## Problem description
Retype the whole listing below precisely.
Information supplied START
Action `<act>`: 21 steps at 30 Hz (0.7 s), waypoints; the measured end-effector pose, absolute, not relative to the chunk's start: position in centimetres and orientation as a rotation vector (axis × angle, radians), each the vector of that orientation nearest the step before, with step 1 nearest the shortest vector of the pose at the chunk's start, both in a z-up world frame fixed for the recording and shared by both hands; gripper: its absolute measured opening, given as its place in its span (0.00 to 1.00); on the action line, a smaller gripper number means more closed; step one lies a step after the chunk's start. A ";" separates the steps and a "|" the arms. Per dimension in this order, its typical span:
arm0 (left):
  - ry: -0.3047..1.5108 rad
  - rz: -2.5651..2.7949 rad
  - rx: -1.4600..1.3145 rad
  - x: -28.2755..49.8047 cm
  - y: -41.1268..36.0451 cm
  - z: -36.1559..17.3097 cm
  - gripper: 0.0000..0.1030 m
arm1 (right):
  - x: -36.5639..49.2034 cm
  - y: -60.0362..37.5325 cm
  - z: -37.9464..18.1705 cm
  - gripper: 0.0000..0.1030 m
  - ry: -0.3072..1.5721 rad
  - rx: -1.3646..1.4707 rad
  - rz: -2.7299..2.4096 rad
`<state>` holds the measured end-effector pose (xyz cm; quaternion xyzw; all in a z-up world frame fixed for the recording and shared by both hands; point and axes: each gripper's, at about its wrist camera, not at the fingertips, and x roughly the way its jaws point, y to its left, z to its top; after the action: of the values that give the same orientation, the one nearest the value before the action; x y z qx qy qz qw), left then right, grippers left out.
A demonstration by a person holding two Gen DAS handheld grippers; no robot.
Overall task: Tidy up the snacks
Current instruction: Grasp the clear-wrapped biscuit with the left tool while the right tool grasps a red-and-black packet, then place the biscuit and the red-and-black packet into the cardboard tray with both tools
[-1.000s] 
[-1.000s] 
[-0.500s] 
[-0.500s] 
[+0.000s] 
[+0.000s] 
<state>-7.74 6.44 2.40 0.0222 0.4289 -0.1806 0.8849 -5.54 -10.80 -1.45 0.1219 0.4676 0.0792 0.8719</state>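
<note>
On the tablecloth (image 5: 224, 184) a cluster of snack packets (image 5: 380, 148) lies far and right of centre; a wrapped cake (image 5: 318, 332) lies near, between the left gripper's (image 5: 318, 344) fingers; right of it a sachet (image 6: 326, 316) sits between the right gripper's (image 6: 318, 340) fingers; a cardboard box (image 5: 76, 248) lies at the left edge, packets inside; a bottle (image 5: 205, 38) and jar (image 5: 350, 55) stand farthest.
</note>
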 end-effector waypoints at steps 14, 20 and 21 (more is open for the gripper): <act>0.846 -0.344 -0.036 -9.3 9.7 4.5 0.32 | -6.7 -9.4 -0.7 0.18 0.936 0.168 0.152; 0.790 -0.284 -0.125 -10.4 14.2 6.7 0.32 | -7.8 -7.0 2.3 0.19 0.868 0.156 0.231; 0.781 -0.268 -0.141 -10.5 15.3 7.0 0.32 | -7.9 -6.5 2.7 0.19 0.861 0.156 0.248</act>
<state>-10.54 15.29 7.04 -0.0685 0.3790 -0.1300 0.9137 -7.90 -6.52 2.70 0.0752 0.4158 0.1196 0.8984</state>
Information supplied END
## Solution to this exercise
Action `<act>`: 21 steps at 30 Hz (0.7 s), waypoints; the measured end-effector pose, absolute, not relative to the chunk's start: position in centimetres and orientation as a rotation vector (axis × angle, radians), each the vector of that orientation nearest the step before, with step 1 nearest the shortest vector of the pose at the chunk's start, both in a z-up world frame fixed for the recording and shared by both hands; gripper: its absolute measured opening, given as its place in its span (0.00 to 1.00); on the action line, a smaller gripper number means more closed; step one lies a step after the chunk's start. A ";" separates the steps and a "|" the arms. Per dimension in this order, its typical span:
arm0 (left):
  - ry: -0.3047..1.5108 rad
  - rz: -2.5651..2.7949 rad
  - rx: -1.4600..1.3145 rad
  - x: -28.2755..49.8047 cm
  - y: -41.1268..36.0451 cm
  - z: -36.1559..17.3097 cm
  - gripper: 0.0000..0.1030 m
arm1 (right):
  - x: -36.5639..49.2034 cm
  - y: -60.0362..37.5325 cm
  - z: -37.9464..18.1705 cm
  - gripper: 0.0000..0.1030 m
  - ry: -0.3072..1.5721 rad
  - rx: -1.3646..1.4707 rad
  - rz: -2.7299..2.4096 rad
`<state>` holds the measured end-effector pose (xyz cm; quaternion xyzw; all in a z-up world frame fixed for the recording and shared by both hands; point and axes: each gripper's, at about its wrist camera, not at the fingertips, and x roughly the way its jaws point, y to its left, z to its top; after the action: of the values that give the same orientation, the one nearest the value before the action; x y z qx qy qz qw), left then right, grippers left out.
A demonstration by a person holding two Gen DAS handheld grippers; no robot.
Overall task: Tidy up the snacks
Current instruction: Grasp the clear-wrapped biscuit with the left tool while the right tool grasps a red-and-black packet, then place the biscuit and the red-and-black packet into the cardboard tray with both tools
[-1.000s] 
[-1.000s] 
[-0.500s] 
[-0.500s] 
[+0.000s] 
[+0.000s] 
<state>-7.74 6.44 2.40 0.0222 0.4289 -0.1806 0.8849 -5.54 -10.80 -1.45 0.1219 0.4676 0.0792 0.8719</state>
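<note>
On the tablecloth (image 5: 224, 184) a cluster of snack packets (image 5: 380, 148) lies far and right of centre; a wrapped cake (image 5: 318, 332) lies near, between the left gripper's (image 5: 318, 344) fingers; right of it a sachet (image 6: 326, 316) sits between the right gripper's (image 6: 318, 340) fingers; a cardboard box (image 5: 76, 248) lies at the left edge, packets inside; a bottle (image 5: 205, 38) and jar (image 5: 350, 55) stand farthest.
</note>
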 end-effector waypoints at steps 14, 20 and 21 (more is open for the gripper): <act>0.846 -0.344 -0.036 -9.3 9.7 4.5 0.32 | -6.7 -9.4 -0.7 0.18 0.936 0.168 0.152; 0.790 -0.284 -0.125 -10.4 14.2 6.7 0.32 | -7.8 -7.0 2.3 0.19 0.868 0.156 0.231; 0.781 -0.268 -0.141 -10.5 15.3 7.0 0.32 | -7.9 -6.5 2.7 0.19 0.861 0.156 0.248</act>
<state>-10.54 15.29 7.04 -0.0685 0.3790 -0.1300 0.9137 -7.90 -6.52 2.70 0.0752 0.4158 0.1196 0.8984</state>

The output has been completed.